Under Article 10(2), training, validation, and testing datasets must be subject to appropriate data governance and management practices. Specifically, providers must document:

- The relevant design choices — why particular datasets were selected, what criteria governed their inclusion or exclusion

- Data collection processes and the origin of data — where the data came from, under what circumstances it was acquired, and who held rights to it at the time of acquisition

- Data preparation operations — cleaning, labelling, enrichment, aggregation, annotation; every transformation that altered the dataset before it entered training

- A statistical assessment of the datasets — to identify and mitigate potential biases that could affect fundamental rights, particularly in high-risk application domains

- Known limitations — gaps in coverage, temporal biases, geographic skews, or any characteristic of the dataset that could affect system performance in deployment conditions

Article 10(3) adds that training data must be relevant, sufficiently representative, and free of errors to the extent possible given the intended purpose. Article 10(5) permits the processing of special categories of personal data for bias detection and correction — but only under the strict conditions and safeguards defined in EU data protection law, and with access controls that limit exposure to the minimum necessary.

For companies that have been treating training datasets as internal engineering artefacts rather than legal documents, Article 10 represents a fundamental shift in how dataset management must be structured.

The Four Documentation Categories Article 10 Demands

When regulators or a national supervisory authority audit your Article 10 compliance, they will be looking for evidence across four documentation categories. Each requires a different operational approach.

1. Data Provenance and Origin Records

You must be able to demonstrate, for each dataset or dataset component, where the data originated. This includes: the source (public repository, licensed corpus, contracted data provider, web scrape, synthetic generation), the date of acquisition, the rights basis under which you hold and use the data, and any contractual terms that constrain how it may be processed. A provenance record created weeks or months after acquisition — reconstructed from engineer memory or informal Slack messages — will not satisfy an auditor.

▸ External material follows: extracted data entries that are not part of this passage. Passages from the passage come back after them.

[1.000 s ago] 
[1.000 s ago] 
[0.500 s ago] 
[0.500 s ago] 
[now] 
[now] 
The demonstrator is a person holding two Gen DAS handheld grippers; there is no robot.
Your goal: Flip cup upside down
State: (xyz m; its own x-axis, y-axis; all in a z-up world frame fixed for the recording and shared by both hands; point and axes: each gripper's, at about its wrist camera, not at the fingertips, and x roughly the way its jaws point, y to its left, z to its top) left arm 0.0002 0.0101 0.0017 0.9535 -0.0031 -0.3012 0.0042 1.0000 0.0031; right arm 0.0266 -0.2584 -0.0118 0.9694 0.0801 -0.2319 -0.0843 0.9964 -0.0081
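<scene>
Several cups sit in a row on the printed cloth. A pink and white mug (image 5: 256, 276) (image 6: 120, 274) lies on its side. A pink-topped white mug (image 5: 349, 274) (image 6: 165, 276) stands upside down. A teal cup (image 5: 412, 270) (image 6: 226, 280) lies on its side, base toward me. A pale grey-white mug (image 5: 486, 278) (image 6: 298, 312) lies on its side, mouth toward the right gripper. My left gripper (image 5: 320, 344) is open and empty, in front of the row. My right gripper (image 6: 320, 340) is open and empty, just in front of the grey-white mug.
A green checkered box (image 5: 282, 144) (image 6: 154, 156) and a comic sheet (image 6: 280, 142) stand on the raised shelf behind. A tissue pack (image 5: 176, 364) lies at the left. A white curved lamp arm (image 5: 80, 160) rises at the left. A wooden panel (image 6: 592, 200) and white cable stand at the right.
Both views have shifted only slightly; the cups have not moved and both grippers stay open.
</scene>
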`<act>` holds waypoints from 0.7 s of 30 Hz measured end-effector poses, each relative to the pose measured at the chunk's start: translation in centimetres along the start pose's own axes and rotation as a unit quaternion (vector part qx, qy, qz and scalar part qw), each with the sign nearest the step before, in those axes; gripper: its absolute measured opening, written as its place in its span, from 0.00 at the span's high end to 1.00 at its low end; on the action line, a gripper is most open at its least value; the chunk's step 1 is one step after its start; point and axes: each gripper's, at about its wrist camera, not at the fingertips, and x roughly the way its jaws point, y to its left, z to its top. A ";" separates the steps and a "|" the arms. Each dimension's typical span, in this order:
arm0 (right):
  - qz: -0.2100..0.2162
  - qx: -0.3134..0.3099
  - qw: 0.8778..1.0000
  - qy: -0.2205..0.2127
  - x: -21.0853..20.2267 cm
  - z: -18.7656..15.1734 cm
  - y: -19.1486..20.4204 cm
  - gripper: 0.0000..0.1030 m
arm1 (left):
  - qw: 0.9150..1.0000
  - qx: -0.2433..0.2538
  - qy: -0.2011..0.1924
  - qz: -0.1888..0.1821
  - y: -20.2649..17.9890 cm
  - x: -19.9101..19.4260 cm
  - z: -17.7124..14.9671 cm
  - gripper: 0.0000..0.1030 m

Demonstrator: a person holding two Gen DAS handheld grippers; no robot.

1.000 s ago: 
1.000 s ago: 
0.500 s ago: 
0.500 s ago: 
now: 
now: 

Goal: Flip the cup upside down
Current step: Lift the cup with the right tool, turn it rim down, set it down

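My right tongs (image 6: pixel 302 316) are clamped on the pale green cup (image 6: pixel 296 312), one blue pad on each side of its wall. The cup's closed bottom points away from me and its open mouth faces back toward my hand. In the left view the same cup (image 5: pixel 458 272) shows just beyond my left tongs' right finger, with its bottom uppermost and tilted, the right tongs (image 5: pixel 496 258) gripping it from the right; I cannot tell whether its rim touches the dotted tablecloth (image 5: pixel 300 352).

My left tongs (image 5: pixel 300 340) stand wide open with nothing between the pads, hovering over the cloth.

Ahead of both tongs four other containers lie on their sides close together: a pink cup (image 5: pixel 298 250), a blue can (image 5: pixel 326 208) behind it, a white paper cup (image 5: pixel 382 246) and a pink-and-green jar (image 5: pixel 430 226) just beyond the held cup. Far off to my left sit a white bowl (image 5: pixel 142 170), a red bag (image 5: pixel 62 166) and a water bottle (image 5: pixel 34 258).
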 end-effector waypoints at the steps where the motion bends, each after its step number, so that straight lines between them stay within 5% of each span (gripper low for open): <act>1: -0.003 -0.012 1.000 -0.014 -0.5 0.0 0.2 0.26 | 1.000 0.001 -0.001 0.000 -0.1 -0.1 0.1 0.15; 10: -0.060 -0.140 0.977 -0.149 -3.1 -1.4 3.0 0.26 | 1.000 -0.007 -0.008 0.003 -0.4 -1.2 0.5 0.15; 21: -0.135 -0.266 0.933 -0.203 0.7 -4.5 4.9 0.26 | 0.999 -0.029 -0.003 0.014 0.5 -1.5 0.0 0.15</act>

2. Bias Assessment and Limitation Logs

Article 10(2)(f) explicitly requires providers to identify and document any known biases or potential gaps in datasets that could give rise to risks to health, safety, or fundamental rights. This is not a one-time exercise. As datasets evolve across training runs, bias assessments must be updated and the history of those assessments must be retained. The documentation must record what was found, what mitigations were applied, and what limitations remain acknowledged in the final training configuration.

3. Data Processing and Transformation Logs

Every pre-processing operation — deduplication, normalisation, filtering, synthetic augmentation, annotation revision — must be logged with sufficient detail to reconstruct the state of the dataset at any point in the pipeline. The purpose is auditability: if a regulatory authority identifies a system failure or discriminatory output, they must be able to trace the causal chain back through the training data. A vague description of "standard data cleaning" will not meet that standard.

4. Consent and Rights Documentation

Where training data includes personal data, consent records and the legal bases for processing must be documented in a form that is retrievable and timestamped. Where data is licensed from third parties, the licence terms, any use restrictions, and the version of the dataset covered by those terms must be retained for the duration of the system's operational life — and beyond, since post-market monitoring obligations under Article 72 extend the relevant documentation window.

Article 12: Technical Documentation and Record-Keeping

Article 12 of the EU AI Act establishes record-keeping obligations that run alongside the data governance requirements of Article 10. Under Article 12, providers of high-risk AI systems must ensure that their systems have the capability to automatically log events relevant to identifying risks to health, safety, or fundamental rights throughout the system's lifecycle.

More broadly, Annex IV of the Regulation (referenced in Article 11) specifies the technical documentation that must be prepared before a high-risk AI system is placed on the market or put into service. Section 2 of Annex IV directly maps to Article 10 requirements: it requires a general description of the training methodologies and techniques used, the training, validation, and testing datasets used, including their provenance, scope, and key characteristics.

The documentation produced under Articles 10 and 12 is not primarily for internal use. It must be made available to national competent authorities on request. It must be retained for at least ten years after the system is placed on the market or put into service. And it must be updated whenever the system undergoes substantial modification.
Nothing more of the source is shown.